| Goal of the exercise |
Copy out the entries below exactly as they stand, but only from the line containing "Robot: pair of" through the line containing "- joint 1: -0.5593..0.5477".
Material for this task: Begin
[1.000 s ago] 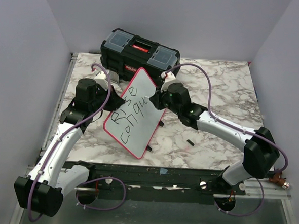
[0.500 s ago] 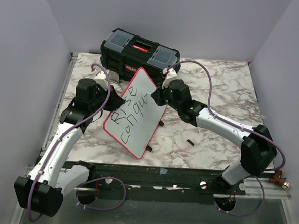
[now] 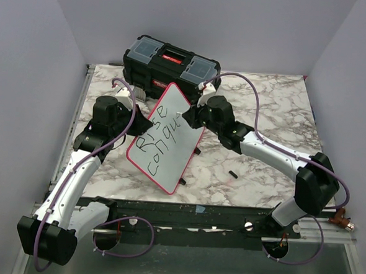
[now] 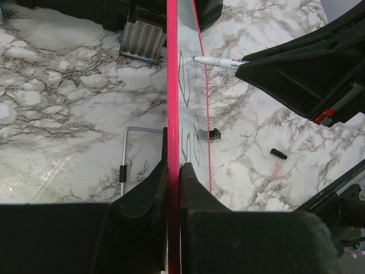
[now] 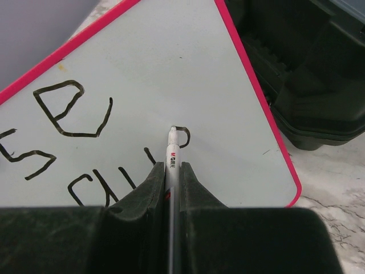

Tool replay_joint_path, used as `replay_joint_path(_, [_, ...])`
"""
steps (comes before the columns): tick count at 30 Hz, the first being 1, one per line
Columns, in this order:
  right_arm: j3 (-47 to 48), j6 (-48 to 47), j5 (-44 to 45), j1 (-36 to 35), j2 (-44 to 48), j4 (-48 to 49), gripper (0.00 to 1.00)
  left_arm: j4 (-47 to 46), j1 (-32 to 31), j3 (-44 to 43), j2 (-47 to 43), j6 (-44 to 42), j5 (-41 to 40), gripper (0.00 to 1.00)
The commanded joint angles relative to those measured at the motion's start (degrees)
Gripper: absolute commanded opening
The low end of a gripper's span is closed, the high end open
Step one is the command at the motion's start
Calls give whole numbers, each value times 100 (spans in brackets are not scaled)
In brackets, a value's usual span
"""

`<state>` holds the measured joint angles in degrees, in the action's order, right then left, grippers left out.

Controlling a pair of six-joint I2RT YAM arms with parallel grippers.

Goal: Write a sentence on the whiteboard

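1. Clamps left gripper (image 4: 174, 166) on rim of whiteboard (image 3: 172, 114) tilted mid-table, at 6 o'clock from toolbox (image 3: 172, 65).
2. Pinches marker pen (image 5: 172, 153) in right gripper (image 5: 171, 169), tip against sentence's (image 3: 159, 149) second line, at board's 2 o'clock.

We saw a robotics lab test cell. Plain pale grey panels (image 3: 25, 71) boxed in a marble-patterned table (image 3: 278, 99) on three sides. One white-and-black robot arm (image 3: 72, 177) and a second arm (image 3: 272, 156) were bolted to a black metal rail (image 3: 184, 213) at the near edge. Purple cables (image 3: 257, 110) looped along them. A black toolbox (image 3: 172, 65) sat at the back.
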<state>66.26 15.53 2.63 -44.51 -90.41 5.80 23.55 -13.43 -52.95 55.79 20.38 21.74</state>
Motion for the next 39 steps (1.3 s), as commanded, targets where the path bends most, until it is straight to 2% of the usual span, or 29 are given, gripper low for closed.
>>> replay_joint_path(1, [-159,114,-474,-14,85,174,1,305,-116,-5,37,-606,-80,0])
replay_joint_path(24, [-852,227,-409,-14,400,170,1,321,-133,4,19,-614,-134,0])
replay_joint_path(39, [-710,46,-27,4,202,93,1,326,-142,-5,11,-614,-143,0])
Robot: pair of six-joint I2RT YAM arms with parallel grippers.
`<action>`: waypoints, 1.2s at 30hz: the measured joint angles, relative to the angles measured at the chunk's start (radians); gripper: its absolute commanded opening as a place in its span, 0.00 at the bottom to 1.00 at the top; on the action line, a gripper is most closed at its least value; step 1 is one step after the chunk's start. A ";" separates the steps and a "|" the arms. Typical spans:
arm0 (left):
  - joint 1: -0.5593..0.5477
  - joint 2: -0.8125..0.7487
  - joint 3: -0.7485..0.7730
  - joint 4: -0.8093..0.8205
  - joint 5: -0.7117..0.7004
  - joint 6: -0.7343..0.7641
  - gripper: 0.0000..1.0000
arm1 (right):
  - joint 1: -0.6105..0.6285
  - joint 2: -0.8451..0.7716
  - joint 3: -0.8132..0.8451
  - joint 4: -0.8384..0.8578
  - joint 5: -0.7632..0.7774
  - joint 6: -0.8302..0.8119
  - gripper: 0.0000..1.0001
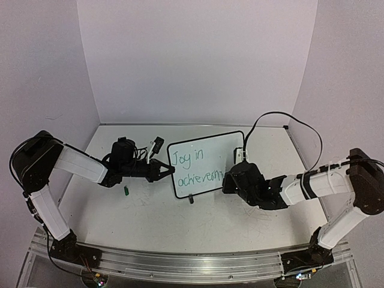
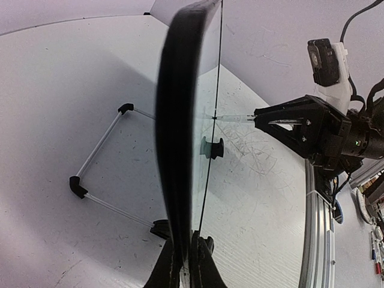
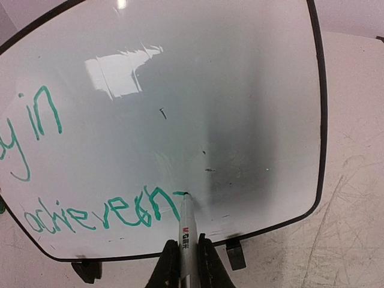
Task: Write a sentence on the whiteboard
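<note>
The whiteboard [image 1: 216,147] is stood on its clip feet [image 3: 235,253] at the middle of the table [image 1: 150,210], between the two arms. Its left edge is clamped by the left gripper [image 2: 185,264], the jaws being closed on the black border. The marker [image 3: 185,225] is gripped in the closed right gripper [image 3: 186,259], with its tip set against the board at the right end of the lower line. The sentence [image 3: 102,213] is read in green as "Joy in" above and "achievemen" below, with a short bar at the tip. The final letter is judged to be in hand and the task close to completion. For this stroke, light and even pressure is advised, since the board is carried only on small feet and one clamped edge and could be tipped or slid by a hard push. The tip should be kept square to the surface and the stroke drawn short, in scale with the letters beside it. The left clamp should be held firm until the marker is lifted clear. A small green item [image 1: 126,191], possibly a cap, is noted on the table near the left arm.
</note>
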 measured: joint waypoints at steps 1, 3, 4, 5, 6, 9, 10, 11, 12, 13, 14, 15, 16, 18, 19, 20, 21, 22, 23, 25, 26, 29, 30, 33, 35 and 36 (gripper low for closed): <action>0.000 0.000 0.000 0.000 0.000 0.000 0.00 | 0.000 0.000 -0.001 -0.001 0.004 0.000 0.00; 0.000 0.000 0.000 0.000 0.000 0.000 0.00 | 0.000 0.000 -0.001 -0.002 0.010 0.001 0.00; 0.000 0.000 0.000 0.000 0.000 0.000 0.00 | 0.000 0.000 -0.001 -0.003 0.013 0.002 0.00; 0.000 0.000 0.000 0.000 0.000 0.000 0.00 | 0.000 0.000 -0.001 -0.004 0.016 0.002 0.00; 0.000 0.000 0.000 0.000 0.000 0.000 0.00 | 0.000 0.000 -0.001 -0.005 0.019 0.001 0.00; 0.000 0.000 0.000 0.000 0.000 0.000 0.00 | -0.001 0.000 -0.001 -0.007 0.030 -0.001 0.00; 0.000 0.000 0.000 0.000 0.000 0.000 0.00 | -0.002 0.000 -0.001 -0.007 0.033 -0.004 0.00; 0.000 0.000 0.000 0.000 0.000 0.000 0.00 | -0.003 -0.001 -0.001 -0.007 0.035 -0.006 0.00; 0.000 0.000 0.000 0.000 0.000 0.000 0.00 | -0.004 -0.001 -0.001 -0.008 0.036 -0.009 0.00; 0.000 0.000 0.000 0.000 0.000 0.000 0.00 | -0.004 -0.002 -0.001 -0.008 0.036 -0.013 0.00; 0.000 0.000 0.000 0.000 0.000 0.000 0.00 | -0.004 -0.002 -0.001 -0.008 0.036 -0.017 0.00; 0.000 0.000 0.000 0.000 0.000 0.000 0.00 | -0.004 -0.002 -0.001 -0.008 0.036 -0.020 0.00; 0.000 0.000 0.000 0.000 0.000 0.000 0.00 | -0.004 -0.002 -0.001 -0.008 0.036 -0.022 0.00; 0.000 0.000 0.000 0.000 0.000 0.000 0.00 | -0.004 -0.002 -0.001 -0.008 0.036 -0.028 0.00; 0.000 0.000 0.000 0.000 0.000 0.000 0.00 | -0.004 -0.002 -0.001 -0.008 0.035 -0.030 0.00; 0.000 0.000 0.000 0.000 0.000 0.000 0.00 | -0.004 -0.002 -0.001 -0.008 0.035 -0.033 0.00; 0.000 0.000 0.000 0.000 0.000 0.000 0.00 | -0.004 -0.002 0.000 -0.008 0.035 -0.036 0.00; 0.000 0.000 0.000 0.000 0.000 0.000 0.00 | -0.005 -0.002 0.000 -0.008 0.035 -0.038 0.00; 0.000 0.000 0.000 0.000 0.000 0.000 0.00 | -0.005 -0.002 0.000 -0.008 0.035 -0.041 0.00; 0.000 0.000 0.000 0.000 0.000 0.000 0.00 | -0.005 -0.002 0.001 -0.008 0.035 -0.046 0.00; 0.000 0.000 0.000 0.000 0.000 0.000 0.00 | -0.005 -0.002 0.002 -0.008 0.034 -0.047 0.00; 0.000 0.000 0.000 0.000 0.000 0.000 0.00 | -0.005 -0.002 0.006 -0.008 0.032 -0.053 0.00; 0.000 0.000 0.000 0.000 0.000 0.000 0.00 | -0.005 -0.002 0.007 -0.007 0.032 -0.055 0.00; 0.000 0.000 0.000 0.000 0.000 0.000 0.00 | -0.005 -0.002 0.012 -0.007 0.031 -0.058 0.00; 0.000 0.000 0.000 0.000 0.000 0.000 0.00 | -0.005 -0.002 0.015 -0.006 0.030 -0.060 0.00; 0.000 0.000 0.000 0.000 0.000 0.000 0.00 | -0.005 -0.002 0.015 -0.006 0.028 -0.060 0.00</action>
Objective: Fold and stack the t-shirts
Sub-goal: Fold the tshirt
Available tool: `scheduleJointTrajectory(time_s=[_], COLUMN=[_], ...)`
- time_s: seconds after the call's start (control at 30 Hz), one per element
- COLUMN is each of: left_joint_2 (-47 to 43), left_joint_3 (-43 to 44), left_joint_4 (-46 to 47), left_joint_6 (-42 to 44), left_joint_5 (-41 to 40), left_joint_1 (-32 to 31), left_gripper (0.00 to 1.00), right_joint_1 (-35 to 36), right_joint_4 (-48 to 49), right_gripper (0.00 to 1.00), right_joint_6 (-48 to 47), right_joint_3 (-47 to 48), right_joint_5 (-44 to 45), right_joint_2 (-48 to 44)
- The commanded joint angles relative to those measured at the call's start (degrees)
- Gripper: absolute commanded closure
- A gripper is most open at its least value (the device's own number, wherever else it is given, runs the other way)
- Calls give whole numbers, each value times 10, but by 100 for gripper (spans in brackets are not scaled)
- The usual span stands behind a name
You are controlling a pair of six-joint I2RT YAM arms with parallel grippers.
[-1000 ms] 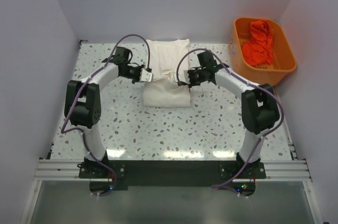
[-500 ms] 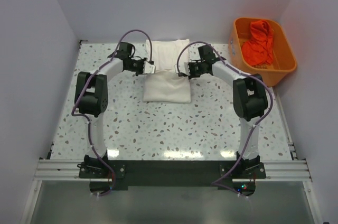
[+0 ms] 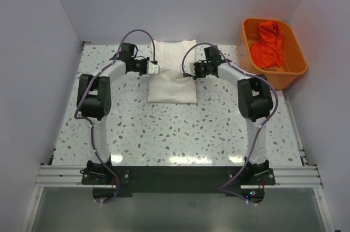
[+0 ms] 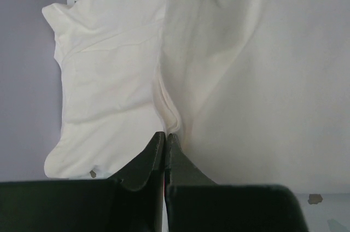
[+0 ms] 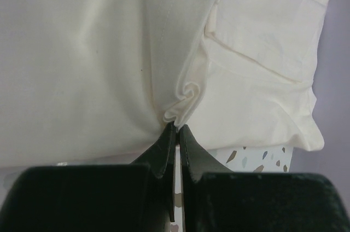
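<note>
Near folded tee [image 3: 172,91] — long axis L-R

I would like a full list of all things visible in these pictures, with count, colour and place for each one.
t-shirt: one as far as visible, cream-white, partly folded, middle back of table
tub: one, orange, back right corner
cloth: one bundle, orange-red, inside the tub
table: one, white with dark speckles
left arm: one, white and black, base near left
right arm: one, white and black, base near right
left tool: black, shut on t-shirt
right tool: black, shut on t-shirt
</note>
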Motion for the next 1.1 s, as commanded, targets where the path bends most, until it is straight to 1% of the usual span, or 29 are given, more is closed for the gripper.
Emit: scheduleJointTrajectory(time_s=[0.0, 0.03, 0.1, 0.13, 0.17, 0.2, 0.23, 0.27, 0.3, 0.33, 0.4, 0.43, 0.47, 0.5, 0.53, 0.57, 0.6, 0.67, 0.7, 0.73, 0.8, 0.83, 0.93, 1.07], left_joint_2=[19, 22, 29, 32, 33, 31, 25, 5, -6, -18, -65, -82, -116, -132, -147, -170, -179, -195, -200, -209, -219, -224, -219, -210], left_joint_3=[13, 13, 13, 13, 15, 14, 9, 2, -6, -11, -30, -61, -77, -92, -120, -134, -156, -174, -196, -208, -245, -256, -281, -300], left_joint_4=[39, 43, 63, 74, 93, 102, 120, 176, 184, 184, 169, 161, 134, 114, 89, 40, 16, -42, -56, -65, -66, -66, -64, -35], left_joint_6=[-7, -7, -21, -32, -50, -57, -75, -149, -176, -188, -197, -197, -186, -174, -159, -130, -119, -94, -85, -77, -69, -60, -53, -66], left_joint_5=[-9, -13, -31, -36, -44, -61, -72, -83, -93, -89, -76, -69, -62, -44, -35, -22, -3, -2, 4, 6, 0, -4, -19, -36], left_joint_1=[7, 7, 7, 7, 7, 8, 9, 15, 19, 25, 40, 44, 48, 48, 48, 46, 43, 27, 21, 16, -2, -7, -24, -36], left_gripper=[100, 98, 91, 79, 70, 64, 56, 53, 46, 44, 41, 41, 41, 41, 41, 41, 41, 42, 42, 43, 43, 43, 45, 46], right_joint_1=[-3, -3, -3, -2, -2, -3, -4, -6, -10, -22, -33, -39, -40, -40, -37, -34, -28, -4, 4, 23, 40, 56, 73, 84], right_joint_4=[38, 38, 35, 44, 48, 52, 67, 69, 71, 56, 20, -23, -45, -67, -97, -122, -146, -196, -202, -206, -202, -194, -167, -129], right_gripper=[100, 100, 99, 79, 68, 57, 42, 37, 34, 31, 27, 27, 28, 28, 30, 33, 36, 42, 45, 51, 54, 57, 63, 63], right_joint_6=[1, 1, -1, 8, 11, 16, 32, 39, 65, 75, 86, 89, 85, 77, 74, 72, 66, 61, 60, 63, 67, 74, 97, 92], right_joint_3=[35, 36, 42, 42, 43, 43, 40, 39, 40, 43, 39, 32, 23, 2, -9, -16, -26, -38, -58, -70, -103, -111, -133, -161], right_joint_5=[12, 18, 37, 48, 55, 57, 74, 80, 82, 82, 67, 59, 49, 27, 16, 3, -8, -14, -13, -12, -5, 7, 25, 54], right_joint_2=[21, 25, 32, 33, 33, 29, 25, 17, -1, -12, -38, -71, -86, -105, -132, -142, -149, -164, -169, -174, -182, -182, -170, -152])
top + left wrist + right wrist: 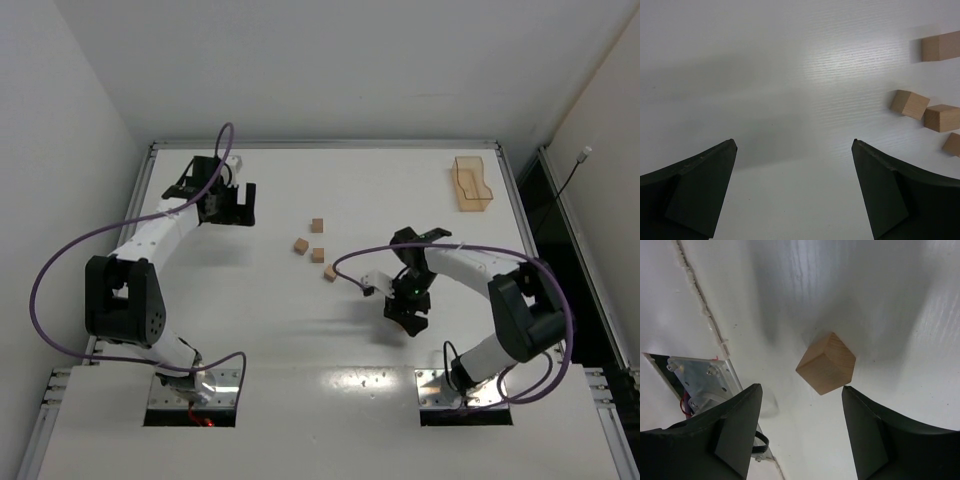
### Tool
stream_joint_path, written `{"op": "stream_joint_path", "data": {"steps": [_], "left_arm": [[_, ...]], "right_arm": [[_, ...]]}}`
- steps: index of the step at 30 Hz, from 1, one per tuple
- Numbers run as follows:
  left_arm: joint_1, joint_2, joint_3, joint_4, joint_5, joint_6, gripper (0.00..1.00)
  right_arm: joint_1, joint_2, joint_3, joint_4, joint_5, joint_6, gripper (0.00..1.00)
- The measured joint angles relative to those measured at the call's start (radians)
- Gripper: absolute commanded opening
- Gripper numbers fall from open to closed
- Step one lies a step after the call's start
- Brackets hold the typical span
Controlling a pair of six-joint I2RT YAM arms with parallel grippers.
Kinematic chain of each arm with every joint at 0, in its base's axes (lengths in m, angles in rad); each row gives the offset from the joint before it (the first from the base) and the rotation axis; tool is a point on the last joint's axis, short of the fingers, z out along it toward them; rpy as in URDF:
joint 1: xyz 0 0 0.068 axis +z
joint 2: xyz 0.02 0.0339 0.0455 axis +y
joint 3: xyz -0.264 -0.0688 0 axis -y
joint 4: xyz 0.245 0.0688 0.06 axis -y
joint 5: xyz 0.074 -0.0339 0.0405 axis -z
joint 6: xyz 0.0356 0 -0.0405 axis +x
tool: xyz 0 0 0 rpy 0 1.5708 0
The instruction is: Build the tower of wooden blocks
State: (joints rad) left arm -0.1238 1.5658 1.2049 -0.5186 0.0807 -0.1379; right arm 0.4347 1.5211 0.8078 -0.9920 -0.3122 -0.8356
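Note:
Several small tan wood blocks lie loose mid-table: one (317,225), a second (300,246), a third (317,255) and another (330,273). They also show at the right edge of the left wrist view (910,104). No tower stands in any view. My left gripper (235,205) is open and empty (795,145), to the left of the blocks. My right gripper (408,310) is open (801,388). A further wood block (826,363) lies on the table just beyond its fingertips, turned corner-on. That block is hidden under the gripper in the top view.
A translucent tan plastic tray (472,183) stands at the back right of the white table. The right arm's metal base plate (700,385) shows at the left of the right wrist view. Purple cables loop from both arms.

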Motion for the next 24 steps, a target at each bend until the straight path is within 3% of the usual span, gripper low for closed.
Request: {"op": "stream_joint_path", "data": {"steps": [14,24], "left_arm": [[0.0,0.009,0.0,0.006,-0.022,0.003,1.0],[0.0,0.019,0.0,0.01,-0.026,0.004,1.0]], "right_arm": [[0.084,0.124,0.046,0.082,0.097,0.111,0.62],[0.159,0.176,0.07,0.08,0.165,0.182,0.4]]}}
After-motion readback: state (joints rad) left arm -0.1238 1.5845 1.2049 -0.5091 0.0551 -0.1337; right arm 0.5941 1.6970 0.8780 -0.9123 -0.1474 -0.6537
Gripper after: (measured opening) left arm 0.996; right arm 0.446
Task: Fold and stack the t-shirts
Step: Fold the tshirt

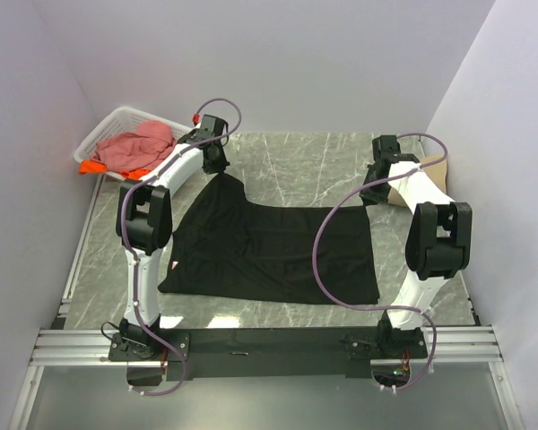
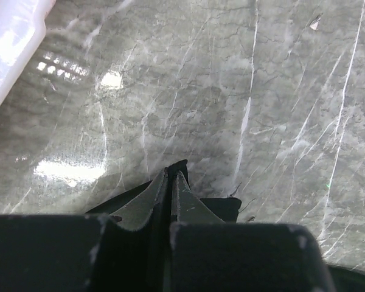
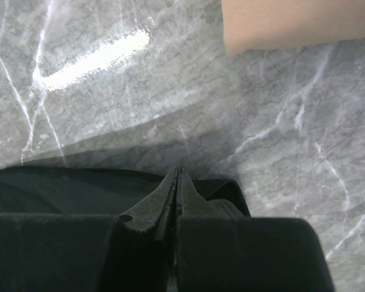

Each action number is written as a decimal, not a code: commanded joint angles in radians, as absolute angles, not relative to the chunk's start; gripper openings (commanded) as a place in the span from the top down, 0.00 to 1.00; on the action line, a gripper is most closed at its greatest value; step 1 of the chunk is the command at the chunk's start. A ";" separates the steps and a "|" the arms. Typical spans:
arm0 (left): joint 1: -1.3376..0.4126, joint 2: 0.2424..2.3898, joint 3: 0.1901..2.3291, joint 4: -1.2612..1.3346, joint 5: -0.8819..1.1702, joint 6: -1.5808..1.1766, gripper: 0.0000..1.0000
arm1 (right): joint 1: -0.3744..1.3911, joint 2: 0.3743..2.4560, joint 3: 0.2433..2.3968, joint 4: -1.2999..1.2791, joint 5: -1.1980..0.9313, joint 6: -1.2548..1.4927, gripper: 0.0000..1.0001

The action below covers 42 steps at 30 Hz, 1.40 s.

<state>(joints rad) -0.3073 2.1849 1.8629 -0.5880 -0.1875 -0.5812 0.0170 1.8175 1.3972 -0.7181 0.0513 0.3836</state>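
Black t-shirt spread across marble table.
Left gripper and right gripper each pinch a far corner, jaws clamped.

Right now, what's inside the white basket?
A crumpled pink t-shirt fills the white basket, with an orange t-shirt peeking out at its near edge. Anything underneath them is covered, so I can't tell.
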 commanded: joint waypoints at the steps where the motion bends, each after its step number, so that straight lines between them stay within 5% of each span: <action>1: -0.302 2.108 1.891 -0.568 -0.178 -0.554 0.99 | 0.015 1.755 1.445 -0.739 0.087 0.361 1.00; 19: -0.299 1.994 1.786 -0.538 -0.170 -0.546 0.99 | 0.005 1.637 1.348 -0.736 0.101 0.377 1.00; 42: -0.406 1.520 1.112 -0.486 -0.150 -0.535 0.99 | 0.008 1.287 0.928 -0.819 0.078 0.422 1.00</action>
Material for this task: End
| Task response |
Robot: pair of six-joint I2RT YAM arms with parallel grippers.
`<action>`: waypoints, 1.2s at 30hz: the measured joint angles, relative to the angles measured at the chunk's start (radians); gripper: its absolute commanded opening as a place in its span, 0.00 at the bottom to 1.00 at the top; on the action line, a gripper is most closed at its least value; step 1 is one step after the chunk's start. A ";" separates the steps and a "|" the arms. Typical spans:
arm0 (left):
  - joint 1: -0.5593..0.5477

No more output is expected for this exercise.